Governments throughout the world are actively spying on American citizens.
The world is aware of the power of information. In the recent past, the cold war spy networks transformed from singular points of information to a global grab for intelligence. Even now, the United States government purchases information from corporations and so do many foreign governments. Today governments throughout the world actively spy on American citizens. Often the use of the information is more sinister than perceived. The adage “information is power” has found new avenues since the founding of the internet. In the global marketplace, possessing vast amounts of information on our citizens yields an advantage to our international rivals, including our enemies. Personal profiles that include every minute detail of existence have no real purpose outside of exploitation and profit. The “credit score” serves as an example of societal manipulation at a global scale. While parts of the information collected by the credit system are regulated, much of it is not and is given over by corporations for sale on a remarkably open market. Our personal technology, the various and growing number of electronic devices that we carry around only help to gather our personal information. Many American and foreign companies produce applications for the cell phone market that track the information that we provide. Beyond, traditional phones own carrier, a new generation of commercially mainstream and as well as black market applications have vastly more capacity to collect our personal information. Cell phone data has more information than just call and text patterns, unpublished numbers present as well. While your perception of your life may not be peculiarly interesting to you, others might disagree.

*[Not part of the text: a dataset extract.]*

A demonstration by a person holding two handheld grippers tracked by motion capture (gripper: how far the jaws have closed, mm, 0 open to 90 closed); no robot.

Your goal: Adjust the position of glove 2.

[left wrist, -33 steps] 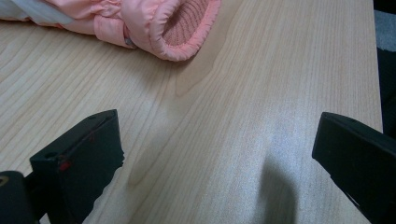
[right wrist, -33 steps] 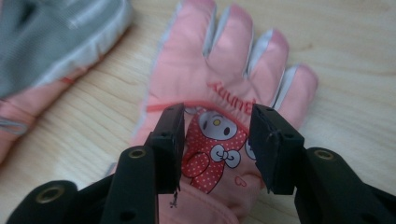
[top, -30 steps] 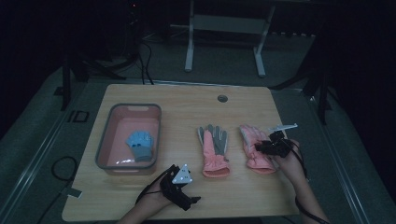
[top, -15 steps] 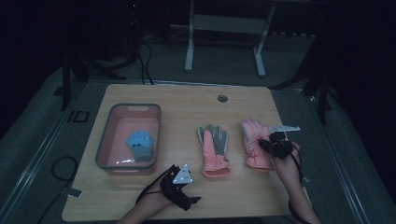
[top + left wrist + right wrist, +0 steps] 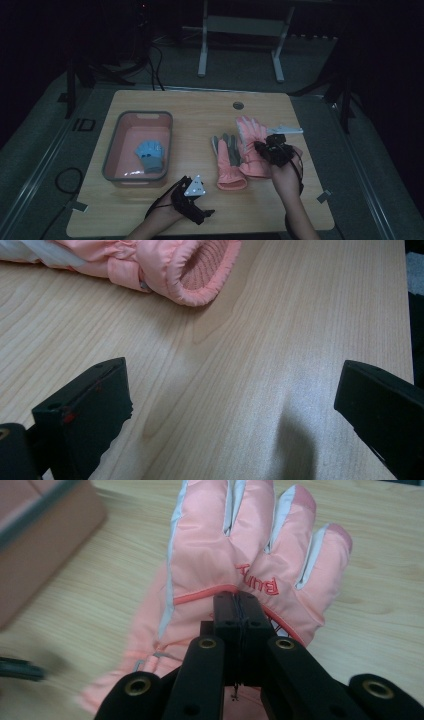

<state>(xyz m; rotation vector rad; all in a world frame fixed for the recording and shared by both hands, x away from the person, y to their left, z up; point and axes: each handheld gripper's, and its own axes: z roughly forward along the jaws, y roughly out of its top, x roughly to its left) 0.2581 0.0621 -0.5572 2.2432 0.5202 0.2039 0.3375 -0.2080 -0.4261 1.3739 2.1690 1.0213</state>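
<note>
Right gripper (image 5: 235, 610) is clamped on the back of the pink glove (image 5: 252, 145), fingers pointing away; its mate, the grey-palmed glove (image 5: 229, 162), lies just left, nearer the wide-open, empty left gripper (image 5: 192, 202); bin (image 5: 112, 165) farther left.

Wooden counter (image 5: 200, 107) carries a pink bin (image 5: 120, 150) with grey rim at left; a blue glove (image 5: 150, 154) lies inside. A round grommet (image 5: 238, 105) sits near the counter's far edge.
</note>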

Moreover, the information gathered may not be about you. You may share information about someone you believe is interesting or perhaps an important colleague or client at work. You might know an emergency responder or military personnel and update others about their activities or just their location. If you’re an engineer or scientist, the online market is interested in the smallest hint regarding trade secrets. There is no limit to who and what knowledge the modern information marketers will exploit. Beyond identity theft, information marketers can use segments of personal information to piece together profiles to use in threatening and intimidating individuals, companies, even governmental agencies. The spy trade has joined information marketers, accumulated knowledge is fast becoming a political tool.
While downloading privacy applications to your devices may seem appealing, it is wiser to remove access by uninstalling applications that communicate with outside countries. There are a few free applications for security that work on cell phone platforms. Some of these applications are placed into the marketplace by the same industries that track and sell our movements.
Those that claim not to care about privacy are the most selfish of our society. Securing our nation is not just the governments responsibility. After all its doing nothing right now to protect your information.
Android users can download lost firewall from the google play store to disclose where apps communicate.
Iphone users can download Firewall IP from the apple store.
Any application that is not U.S. based may just be another collector for a foreign counties spy network.